Would you reproduce exactly the lines below from the one holding "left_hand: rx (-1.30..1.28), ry" through the one holding "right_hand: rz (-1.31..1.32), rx", inclusive, and no others?
*** INPUT DATA ***
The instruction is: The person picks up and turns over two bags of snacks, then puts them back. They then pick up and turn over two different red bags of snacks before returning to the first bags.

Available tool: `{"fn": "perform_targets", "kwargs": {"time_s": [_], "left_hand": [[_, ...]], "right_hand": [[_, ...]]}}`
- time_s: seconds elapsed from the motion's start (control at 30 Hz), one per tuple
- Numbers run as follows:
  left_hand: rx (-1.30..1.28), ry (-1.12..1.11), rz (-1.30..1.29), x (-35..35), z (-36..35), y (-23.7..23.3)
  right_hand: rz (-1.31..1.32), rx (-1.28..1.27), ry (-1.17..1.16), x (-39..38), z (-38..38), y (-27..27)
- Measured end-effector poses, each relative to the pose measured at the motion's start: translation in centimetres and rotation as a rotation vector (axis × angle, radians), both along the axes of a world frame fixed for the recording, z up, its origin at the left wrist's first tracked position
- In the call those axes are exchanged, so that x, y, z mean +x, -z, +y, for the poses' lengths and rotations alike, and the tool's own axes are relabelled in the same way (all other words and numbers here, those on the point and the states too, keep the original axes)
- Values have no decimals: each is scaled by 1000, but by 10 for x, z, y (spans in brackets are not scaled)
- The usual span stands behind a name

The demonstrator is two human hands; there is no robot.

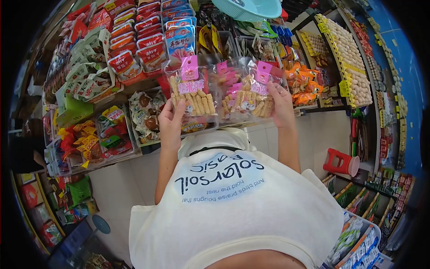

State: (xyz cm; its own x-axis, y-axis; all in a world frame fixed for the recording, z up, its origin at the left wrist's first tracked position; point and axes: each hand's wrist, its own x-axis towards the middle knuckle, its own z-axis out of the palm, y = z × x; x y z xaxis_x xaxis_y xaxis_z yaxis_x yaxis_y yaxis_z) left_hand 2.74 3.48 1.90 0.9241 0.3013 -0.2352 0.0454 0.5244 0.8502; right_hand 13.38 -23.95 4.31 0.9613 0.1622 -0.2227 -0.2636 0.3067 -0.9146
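Observation:
Two clear snack bags with pink labels are held side by side in front of the white shirt. My left hand (172,117) is closed on the edge of the left snack bag (193,96), which shows light brown sticks inside. My right hand (282,105) grips the outer edge of the right snack bag (257,96), thumb in front. Behind and between them, more pink-labelled packs (227,74) show in a clear container.
Red and blue packets (180,38) stand in rows behind. A teal basket (248,9) is at the top. Egg trays (347,58) line the right. A red stool (340,162) stands on the floor at right. Part of another person's arm shows at far left.

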Motion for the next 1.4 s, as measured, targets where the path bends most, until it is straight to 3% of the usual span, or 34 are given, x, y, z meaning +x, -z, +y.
{"fn": "perform_targets", "kwargs": {"time_s": [0.9,1.0,1.1,1.17,1.4], "left_hand": [[32,120,-90,-3,-6,-8],[2,76,-72,-3,-7,-7],[76,-34,-68,-4,1,1],[-4,-103,-30,-5,7,-4],[-16,-225,-81,-3,7,-7]], "right_hand": [[-71,-75,-62,-14,30,-16],[-70,-43,-82,-11,26,-17],[-88,-192,40,-2,13,-21],[-263,-251,162,9,5,-18],[-484,-254,244,39,8,-39]]}}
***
TASK ANSWER:
  left_hand: rx (-1.30..1.28), ry (-1.12..1.11), rz (-1.30..1.29), x (-35..35), z (-36..35), y (-23.7..23.3)
  right_hand: rz (-1.31..1.32), rx (-1.28..1.27), ry (-1.17..1.16), x (-39..38), z (-38..38), y (-27..27)

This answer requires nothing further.